This Week in the History of the Irish: November 2 - November 8

James Daley

DOMNAIGH -- On Nov. 2, 1920, James Daley was killed by a British firing squad in India. Daley had been one of the leaders of the so-called "India Mutiny," but had not been among its instigators. The mutiny began May 28, 1920, led by Joseph Hawes at Wellington barracks in Jullundar, India when 350 Irish members of the famous Connaught Rangers regiment of the British army laid down their arms and refused to keep soldiering as long as British troops remained in Ireland.

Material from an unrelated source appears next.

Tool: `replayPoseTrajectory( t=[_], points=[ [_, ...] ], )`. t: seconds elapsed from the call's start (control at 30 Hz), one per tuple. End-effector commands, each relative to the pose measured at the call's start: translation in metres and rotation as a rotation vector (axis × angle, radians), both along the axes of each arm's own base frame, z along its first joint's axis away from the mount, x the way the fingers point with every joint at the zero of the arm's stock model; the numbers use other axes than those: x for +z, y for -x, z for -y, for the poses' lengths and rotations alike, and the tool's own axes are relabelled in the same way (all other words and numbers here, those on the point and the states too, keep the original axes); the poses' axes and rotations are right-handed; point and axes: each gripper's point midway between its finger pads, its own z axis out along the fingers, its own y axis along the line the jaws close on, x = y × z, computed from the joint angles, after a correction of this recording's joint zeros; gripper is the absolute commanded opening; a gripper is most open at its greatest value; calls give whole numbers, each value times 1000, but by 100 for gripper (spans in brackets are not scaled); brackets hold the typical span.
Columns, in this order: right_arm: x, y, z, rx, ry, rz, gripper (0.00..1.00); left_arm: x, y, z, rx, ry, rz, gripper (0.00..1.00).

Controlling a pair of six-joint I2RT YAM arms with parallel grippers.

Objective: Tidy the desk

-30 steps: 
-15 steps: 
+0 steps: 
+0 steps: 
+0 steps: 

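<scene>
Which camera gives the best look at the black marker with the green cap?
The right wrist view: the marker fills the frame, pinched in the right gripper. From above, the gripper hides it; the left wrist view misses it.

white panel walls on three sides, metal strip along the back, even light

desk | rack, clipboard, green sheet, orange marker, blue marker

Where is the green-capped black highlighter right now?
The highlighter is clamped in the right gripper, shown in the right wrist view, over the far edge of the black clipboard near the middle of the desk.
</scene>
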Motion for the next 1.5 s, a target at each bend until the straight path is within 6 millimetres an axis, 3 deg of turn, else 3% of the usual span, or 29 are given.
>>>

As word of more and more British violence against the Irish people spread among the troops, they had begun to question the morality of wearing the uniforms of the same army that was terrorizing families back home. The mutiny soon spread to Ranger detachments in Solon and Jutogh. Daley was stationed at Solon and helped lead the action of the mutineers there. Two would die in Solon during a brief confrontation. Eventually, 61 Rangers were convicted by courts martial and 14 sentenced to death. All but one of those condemned men had their sentences reduced. James Daly of Tyrellspass, County Westmeath, was the only one shot. The Connaught Rangers would not survive much longer than Daley; in 1922 the regiment was disbanded after the signing of the Anglo-Irish treaty that created the Irish Free State. In 1970, James Daley's body was brought home and buried at Tyrellspass. Among those in the guard of honor at the reinterment ceremony were five of Daley's fellow mutineers: Joseph Hawes, James Gorman, Eugene Egan, Patrick Hynes, and William Coote.

John Mitchel as portrayed by Currier and Ives, who made a number of Irish prints to appeal to the Irish-American market.

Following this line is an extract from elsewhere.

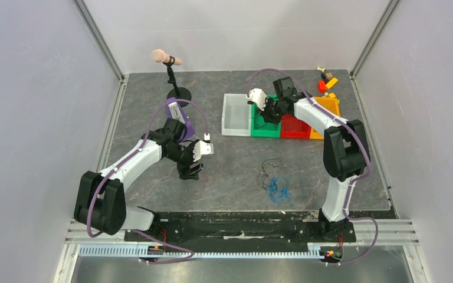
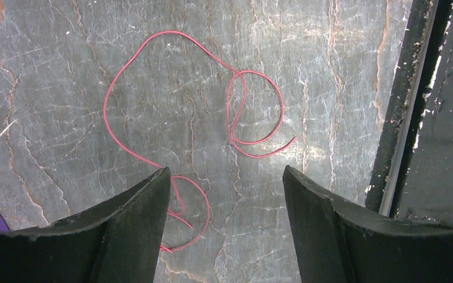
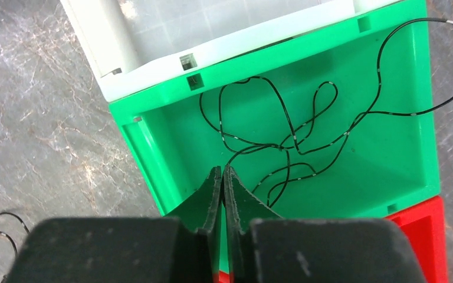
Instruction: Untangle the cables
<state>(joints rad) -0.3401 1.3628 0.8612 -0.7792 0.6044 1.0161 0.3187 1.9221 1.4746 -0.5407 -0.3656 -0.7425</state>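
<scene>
A thin red cable (image 2: 105,109) lies in loose loops on the grey table, seen in the left wrist view. My left gripper (image 2: 225,171) hangs open just above it, and the left finger (image 2: 135,224) hides part of a small loop. My right gripper (image 3: 223,170) is shut over the green bin (image 3: 271,56), with a thin black cable (image 3: 283,147) running to its fingertips. That cable lies looped in the bin and drapes over its right wall. A clump of blue cable (image 1: 278,188) and black cable (image 1: 269,168) lies on the table between the arms.
A white bin (image 1: 236,115), the green bin (image 1: 264,127), a red bin (image 1: 295,127) and an orange bin (image 1: 328,105) stand in a row at the back. A microphone on a stand (image 1: 166,58) is at the back left. Small toys (image 1: 327,79) lie at the back right.
</scene>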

LUAIN -- On Nov. 3, 1815, John Mitchel, Young Irelander and Irish patriot, was born in Comnish, County Derry. John was the son of a Presbyterian minister. He obtained a law degree from Trinity College, Dublin, in 1834, and worked in a law office in Banbridge, County Down, where he eventually came into conflict with the local Orange Order. Mitchel met Thomas Davis and Gavan Duffy during visits to Dublin. He joined the Young Ireland movement and began to write for The Nation. Deeply affected by the misery and death caused by the Great Hunger, Mitchel became convinced that nothing would ever come of the constitutional efforts to gain Irish freedom. He then formed his own paper, The United Irishmen, to advocate passive resistance by Ireland's starving masses. In May 1848, the British tired of his open defiance. Ever the legal innovators in Ireland, they invented a crime especially for the Young Irelanders: felony-treason. They arrested Mitchel for violating this new law and closed down his paper. A rigged jury convicted him, and he was deported first to Bermuda and then to Australia. However, in June 1853, he escaped to the United States. Mitchel worked as a journalist in New York and then moved to the South. When the Civil War erupted, he was a strong supporter of the Southern cause, seeing parallels with the position of the Irish. Mitchel's family would fully back his commitment to the Southern cause; he lost two sons, one at Gettysburg in 1863 and another at Fort Sumter in 1864, and another son lost an arm. Mitchel's outspoken support of the Confederacy caused him to be jailed for a time at Fort Monroe, where one of his fellow prisoners was Confederate President Jefferson Davis. In 1874, the British allowed him to return to Ireland, and he was immediately elected to Parliament from Tipperary. The government removed him, but the people of Tipperary voted him in again. Unfortunately, John Mitchel, one of the staunchest enemies to English rule of Ireland in history, died in Newry on March 20, 1875, and was buried there. Thirty-eight years later, John Mitchel's grandson, John Purroy Mitchel, would be elected mayor of New York.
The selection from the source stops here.